▸ **EXERCISE DIRECTIONS**: Stopping right after the line with "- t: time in", please reproduce the material below exactly from its first line.

EXERCISE DATA START

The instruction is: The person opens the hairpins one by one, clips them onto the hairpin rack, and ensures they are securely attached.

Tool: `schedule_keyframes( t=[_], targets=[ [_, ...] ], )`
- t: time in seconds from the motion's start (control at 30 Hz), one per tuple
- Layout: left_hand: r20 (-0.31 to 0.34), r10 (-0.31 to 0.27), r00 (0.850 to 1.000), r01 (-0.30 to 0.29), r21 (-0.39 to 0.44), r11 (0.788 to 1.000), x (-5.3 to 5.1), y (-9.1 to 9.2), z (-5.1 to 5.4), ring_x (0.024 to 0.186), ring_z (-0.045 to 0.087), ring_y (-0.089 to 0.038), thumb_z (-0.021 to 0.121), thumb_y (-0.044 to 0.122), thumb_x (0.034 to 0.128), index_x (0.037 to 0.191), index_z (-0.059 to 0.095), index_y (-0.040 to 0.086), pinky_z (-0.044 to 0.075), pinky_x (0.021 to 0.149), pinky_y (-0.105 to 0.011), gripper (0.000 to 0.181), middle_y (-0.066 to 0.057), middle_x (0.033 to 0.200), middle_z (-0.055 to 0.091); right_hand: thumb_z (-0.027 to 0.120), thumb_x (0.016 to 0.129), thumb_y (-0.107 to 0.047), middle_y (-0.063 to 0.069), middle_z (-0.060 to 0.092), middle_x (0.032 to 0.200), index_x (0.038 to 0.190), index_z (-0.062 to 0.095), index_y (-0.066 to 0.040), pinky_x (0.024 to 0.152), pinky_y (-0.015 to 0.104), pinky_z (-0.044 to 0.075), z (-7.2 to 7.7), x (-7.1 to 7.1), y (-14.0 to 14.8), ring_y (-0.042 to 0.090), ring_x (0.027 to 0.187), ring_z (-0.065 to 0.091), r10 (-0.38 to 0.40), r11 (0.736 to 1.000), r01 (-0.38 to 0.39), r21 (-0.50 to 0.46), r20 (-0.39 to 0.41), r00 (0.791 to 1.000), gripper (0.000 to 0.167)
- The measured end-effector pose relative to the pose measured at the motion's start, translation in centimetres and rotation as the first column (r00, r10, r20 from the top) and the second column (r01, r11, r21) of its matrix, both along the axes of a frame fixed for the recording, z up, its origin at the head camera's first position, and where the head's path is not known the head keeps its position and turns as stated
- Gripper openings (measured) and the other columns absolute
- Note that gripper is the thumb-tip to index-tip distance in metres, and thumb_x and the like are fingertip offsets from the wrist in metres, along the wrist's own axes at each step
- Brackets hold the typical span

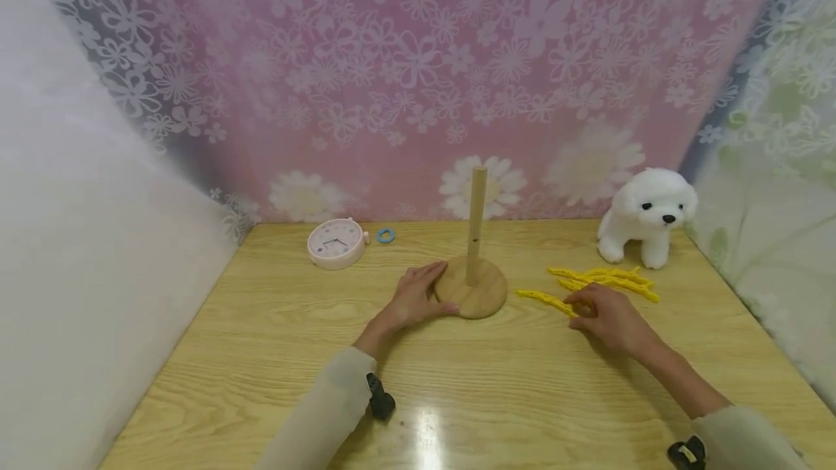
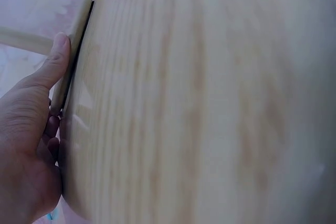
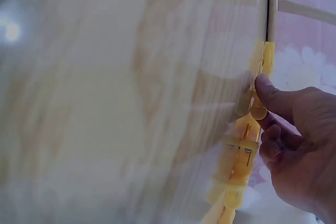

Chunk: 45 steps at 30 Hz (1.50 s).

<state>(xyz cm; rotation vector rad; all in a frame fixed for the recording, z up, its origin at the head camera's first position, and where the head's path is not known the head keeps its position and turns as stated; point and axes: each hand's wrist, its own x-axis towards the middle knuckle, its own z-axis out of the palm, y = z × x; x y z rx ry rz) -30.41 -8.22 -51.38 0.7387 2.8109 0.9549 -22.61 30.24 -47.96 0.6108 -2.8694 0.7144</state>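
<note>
Head view: your left hand (image 1: 414, 299) grips a bare, round-based wooden stand (image 1: 473, 271); your right hand (image 1: 607, 319) finger-pinches a knobbly yellow strip (image 1: 545, 298). Seemingly early: other strips (image 1: 607, 279) lie loose.

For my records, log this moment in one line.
left hand: holds wooden stand; right hand: pinches yellow strip; other yellow strips: beyond right hand

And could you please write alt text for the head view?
A person's left hand grips a wooden stand's base; the right hand pinches a yellow piece near others. Farther back are a clock, blue ring and plush dog.
</note>
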Motion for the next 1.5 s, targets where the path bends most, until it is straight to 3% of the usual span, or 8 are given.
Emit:
schedule_keyframes(
  t=[0.3,0.47,0.53,0.7,1.0,1.23,1.5],
  targets=[
    [0.03,0.006,1.0,-0.005,-0.012,1.0,0.4,-0.1,0.3,0.145,0.033,-0.027,0.079,0.057,0.0878,0.166,0.031,0.021,0.027,0.118,-0.049,0.099,0.003,0.17,0.031,0.076,0.093,-0.001,0.013,0.071,0.112,0.119,0.067,0.0,0.07,0.033,0.052,0.1,-0.1,-0.7,0.016,0.086,0.063,0.046,0.998,-0.047,-0.049,-0.012,0.999,0.028],
    [0.026,0.006,1.0,-0.005,-0.018,1.0,0.3,-0.1,0.3,0.145,0.033,-0.027,0.078,0.058,0.0887,0.166,0.03,0.022,0.027,0.119,-0.049,0.098,0.003,0.17,0.03,0.063,0.101,0.002,0.01,0.066,0.102,0.123,0.062,0.004,0.064,0.028,0.046,0.4,-0.1,-1.2,0.011,0.076,0.054,0.058,0.99,-0.067,-0.124,-0.074,0.996,0.022],
    [0.021,0.005,1.0,-0.005,-0.022,1.0,0.2,-0.1,0.3,0.146,0.032,-0.027,0.077,0.057,0.0891,0.166,0.03,0.022,0.026,0.12,-0.05,0.097,0.003,0.17,0.03,0.057,0.105,0.001,0.012,0.063,0.103,0.125,0.059,0.007,0.067,0.032,0.047,0.6,-0.1,-1.5,0.015,0.079,0.054,0.054,0.985,-0.068,-0.159,-0.088,0.995,0.021],
    [0.006,0.0,1.0,0.0,-0.035,0.999,0.2,0.0,0.4,0.145,0.034,-0.028,0.076,0.057,0.0901,0.166,0.031,0.021,0.026,0.119,-0.049,0.096,0.002,0.17,0.031,0.046,0.111,-0.005,0.027,0.057,0.124,0.136,0.052,0.01,0.08,0.042,0.052,1.2,-0.1,-1.9,0.035,0.101,0.061,0.024,0.971,-0.034,-0.235,-0.044,0.999,0.03],
    [0.014,-0.004,1.0,0.004,-0.03,1.0,0.3,-0.1,0.5,0.145,0.033,-0.028,0.075,0.058,0.0902,0.166,0.03,0.021,0.028,0.118,-0.05,0.096,0.001,0.17,0.03,0.05,0.108,0.002,0.025,0.063,0.112,0.131,0.056,0.012,0.071,0.034,0.051,2.0,-0.6,-2.6,0.029,0.088,0.061,-0.044,0.966,0.034,-0.255,-0.035,0.998,0.026],
    [0.009,-0.001,1.0,0.002,-0.031,1.0,0.2,-0.2,0.3,0.146,0.032,-0.027,0.076,0.058,0.0899,0.166,0.03,0.021,0.028,0.118,-0.049,0.096,0.002,0.17,0.03,0.054,0.106,0.003,0.024,0.065,0.122,0.132,0.061,0.006,0.08,0.047,0.053,1.9,-1.1,-3.2,0.034,0.1,0.063,-0.06,0.973,0.045,-0.227,-0.059,0.996,0.027],
    [0.001,-0.003,1.0,0.003,-0.025,1.0,0.3,0.0,0.5,0.145,0.034,-0.028,0.076,0.057,0.09,0.166,0.032,0.021,0.028,0.117,-0.05,0.095,0.002,0.169,0.032,0.064,0.098,0.009,0.023,0.071,0.107,0.117,0.07,0.008,0.077,0.052,0.055,1.9,-1.8,-4.2,0.035,0.092,0.066,-0.074,0.984,0.049,-0.17,-0.143,0.987,0.02]
  ],
)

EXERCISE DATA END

▸ **REPLY**:
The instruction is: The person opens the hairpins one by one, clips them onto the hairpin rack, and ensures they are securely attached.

Tool: `schedule_keyframes( t=[_], targets=[ [_, ...] ], )`
- t: time in seconds from the motion's start (control at 30 Hz), one per tuple

That completes the response.